Recent studies have utilized memristor dynamic resistance states to generate pseudorandom sequences for encryption applications. Suo Gao et al. [22] proposed a three-dimensional hyperchaotic map based on a memristor (3D-HMBM) using sine-function nonlinearity and discrete modeling of a memristor. The system was rich in dynamical activity, transitioned from periodicity to chaos and hyperchaos, and exhibited infinite coexisting attractors. Its complexity was established using Lyapunov exponents, spectral entropy, and C0 complexity measures, and hardware simulations determined pragmatic feasibility. With these attributes, a multi-image encryption algorithm using the 3D-HMBM was proposed, which performed superbly in statistical and cryptographic tests, indicating its potential for secure data encryption on a large scale.
Discrete chaotic systems using memristors are preferred for cryptography since they possess rich dynamics and good hardware efficiency. Beyond standalone memristor devices, the authors of [23] proposed the 3D memristive cubic map with double discrete memristors (3D-MCM) with greater complexity and coexisting attractors, as established by bifurcation analysis, Lyapunov spectra, and hardware implementation. To demonstrate its cryptography potential, the system was coupled with a quaternary-based permutation and dynamic emanating diffusion (QPDED-IE) algorithm for image encryption. Experimental results confirmed strong confusion–diffusion features and immunity to cryptanalytic attacks, demonstrating the application potential of dual-memristor chaotic models for secure encryption.
Audio steganography allows for hiding confidential information within audio signals; the majority of approaches in this field fall under the category of LSB-based techniques, transform domain techniques, phase coding, echo hiding, and spread spectrum. All of these methods have limitations such as vulnerability to attacks, low embedding capacity, high computational complexity, potential degradation of audio quality, and compatibility issues. To solve these problems, S. S. Saranya et al. [24] proposed an audio steganography system using MATLAB with a combination of RC7 encryption and chaotic decryption. As per this approach, the confidential message was first encrypted using the RC7 algorithm and then embedded within the binary content of an audio file. The upgraded binary content was converted back into an audio signal, which could further be processed to extract and decrypt the concealed message using chaotic decryption techniques. Results indicated that the method is feasible and well-balanced in terms of security and audio quality, demonstrating its potential for secure audio-based data hiding purposes.
A. Singha and M. A. Ullah [25] proposed a secure digital watermarking technique to enhance the security of audio signals based on DWT and SVD. The proposed method used multi-level DWT and multiple watermark images of various sizes, which were strategically embedded in the host audio signal. This distributed embedding ensured that the watermark energy was evenly distributed, improving attack resistance and preserving audio quality. The method enhanced imperceptibility and robustness by spreading the watermark data across the host signal. Experimental results demonstrated that the scheme achieved a very high PSNR of 196.81 dB and a normalized cross-correlation (NCC) value above 0.9, demonstrating its effectiveness in maintaining audio fidelity and satisfactory watermark recovery.
Table 1 compares existing audio steganography techniques with those proposed in this paper to better introduce the novelty of the proposed method.

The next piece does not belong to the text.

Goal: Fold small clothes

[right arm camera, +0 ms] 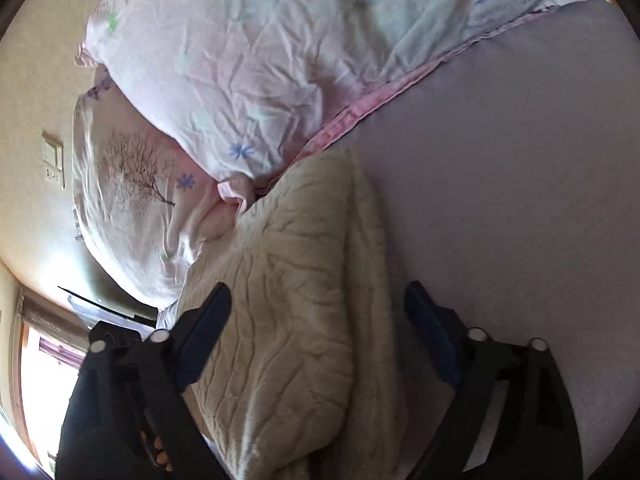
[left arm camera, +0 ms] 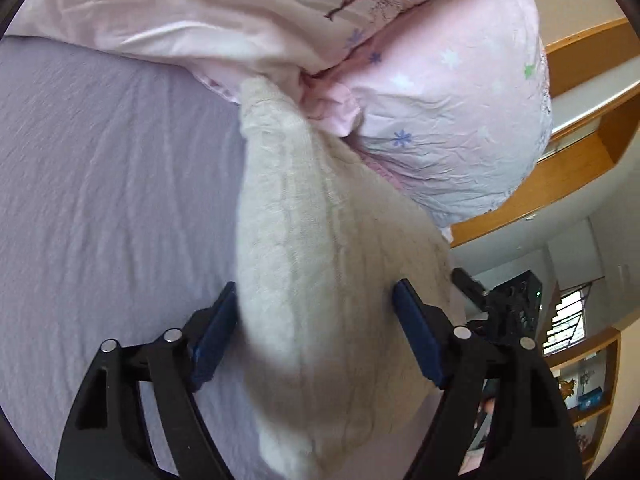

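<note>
A cream knitted garment [left arm camera: 320, 248] lies on the lilac bed sheet [left arm camera: 100, 180], its far end against the pink bedding. My left gripper [left arm camera: 316, 300] is open, its two blue-padded fingers standing wide on either side of the garment. In the right wrist view the same cream garment [right arm camera: 296, 300] lies folded on the sheet [right arm camera: 520, 160]. My right gripper [right arm camera: 318, 300] is open too, one finger over the garment's left part, the other over bare sheet to its right. In the left wrist view the other gripper [left arm camera: 504, 304] shows beyond the garment's right side.
A pink flowered pillow [left arm camera: 452, 120] and a crumpled pink duvet [left arm camera: 224, 12] lie at the head of the bed. Wooden shelving [left arm camera: 580, 160] stands past the bed's right edge. In the right wrist view the pillows [right arm camera: 240, 60] fill the top left, with a wall and a window [right arm camera: 44, 380] beyond.
</note>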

3. The Proposed Models of Audio Steganography

The two proposed models aim to conceal secret multimedia data (text, image, and audio) in an audio cover to yield high capacity and high security. These two models enable the embedding of different types of audio with different bit rates and sampling rates. The two models are based on two different categories of domains. The first domain category is the spatial domain, LSB, based on embedding secret data in 8-LSB of cover audio files; this was the idea of Model 1. The second domain category is the transforming domain (DWT), based on dealing with coefficients of this transformation domain; the embedding of secret data in the LSB of DWT coefficients was the idea of the constructed Model 2.

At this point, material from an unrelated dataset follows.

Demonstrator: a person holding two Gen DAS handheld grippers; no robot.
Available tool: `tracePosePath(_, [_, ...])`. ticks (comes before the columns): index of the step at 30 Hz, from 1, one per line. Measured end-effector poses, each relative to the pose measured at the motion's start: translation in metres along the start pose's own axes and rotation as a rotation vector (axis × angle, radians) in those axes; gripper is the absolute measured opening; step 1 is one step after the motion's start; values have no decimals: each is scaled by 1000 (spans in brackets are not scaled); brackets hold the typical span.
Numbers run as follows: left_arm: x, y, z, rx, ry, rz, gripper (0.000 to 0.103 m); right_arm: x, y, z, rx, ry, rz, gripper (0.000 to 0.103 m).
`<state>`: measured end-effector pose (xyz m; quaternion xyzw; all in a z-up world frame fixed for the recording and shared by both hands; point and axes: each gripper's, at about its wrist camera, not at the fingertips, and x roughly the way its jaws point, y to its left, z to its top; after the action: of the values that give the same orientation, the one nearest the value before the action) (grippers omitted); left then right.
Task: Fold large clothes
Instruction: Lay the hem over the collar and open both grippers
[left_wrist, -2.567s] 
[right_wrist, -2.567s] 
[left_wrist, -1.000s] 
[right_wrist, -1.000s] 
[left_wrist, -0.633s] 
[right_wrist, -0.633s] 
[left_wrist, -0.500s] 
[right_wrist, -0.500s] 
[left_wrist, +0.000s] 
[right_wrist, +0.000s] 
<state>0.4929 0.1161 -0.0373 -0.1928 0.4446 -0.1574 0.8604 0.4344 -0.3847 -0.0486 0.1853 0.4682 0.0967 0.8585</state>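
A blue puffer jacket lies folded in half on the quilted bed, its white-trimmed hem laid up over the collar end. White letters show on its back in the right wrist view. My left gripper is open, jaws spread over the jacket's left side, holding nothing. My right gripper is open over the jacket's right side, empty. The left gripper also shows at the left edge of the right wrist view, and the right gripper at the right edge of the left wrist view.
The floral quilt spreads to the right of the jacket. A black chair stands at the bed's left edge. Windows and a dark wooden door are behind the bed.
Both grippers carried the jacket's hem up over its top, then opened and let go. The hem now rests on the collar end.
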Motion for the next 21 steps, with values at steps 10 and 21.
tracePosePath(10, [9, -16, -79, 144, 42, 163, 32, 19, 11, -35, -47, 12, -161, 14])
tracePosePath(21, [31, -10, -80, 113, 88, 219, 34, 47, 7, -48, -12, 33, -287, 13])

3.1. The First Proposed Algorithm

The idea of the first model of audio steganography is to utilize the LSB technique. A secret image of size 256 × 256 with text and secret audio were hidden in 8-LSB of a cover audio file. Figure 2 presents the structure of the proposed model (Model 1). The following steps were performed to embed secret multimedia data in the audio cover file.
  • To prepare secret images with secret text, DWT transform must be applied to the images. Then, four bands will appear (LL, LH, HH, HL). After that, the text is converted into binary data that acts as bits. In the text embedding process in the image, the LSB technique is applied to the LL band.
  • To embed secret images with secret text in an audio cover file, the audio cover must first be converted into 16 bits. The 8 LSB of each symbol can be used for embedding data in it; the characteristics of the audio do not change much, and the sound is clear to the listener. The 8-LSB is utilized for embedding secret images with text by the LSB technique from 1:256 × 256 of the cover audio length.
  • Before embedding the secret audio, it must perform the condition for using the audio compression stage. If the length of the secret audio is greater than the length of the cover audio, different DWT decomposition levels are applied to the secret audio in the audio compression stage. The number of DWT decomposition levels in the audio compression stage is determined according to the length of the cover audio file. So, the length of cover audio must be equal or more than (the length of secret audio + 256 × 256). If the length of the secret audio is lower than the length of the cover audio, the audio compression stage is not performed on the secret audio.
  • The 8-LSB of the audio cover, from (256 × 256 + 1) to the cover audio length, is used for embedding 8-MSB (most significant bit) of secret audio. Finally, the audio steganography file is produced at the transmitter.
  • At the receiver, the inverse operation of the embedding process is applied. To extract the secret audio, the audio steganography must be converted into a binary format, and the extracted 8-LSB acts as 8 MSB of the secret audio to reconstruct the secret audio from its location in the audio steganography.
  • To extract secret images with text, 8-LSB of audio steganography is extracted from its location to reconstruct secret images with text.
  • The text-extracting process from the secret image is performed by applying DWT to the secret image and extracting the LSB from the LL band.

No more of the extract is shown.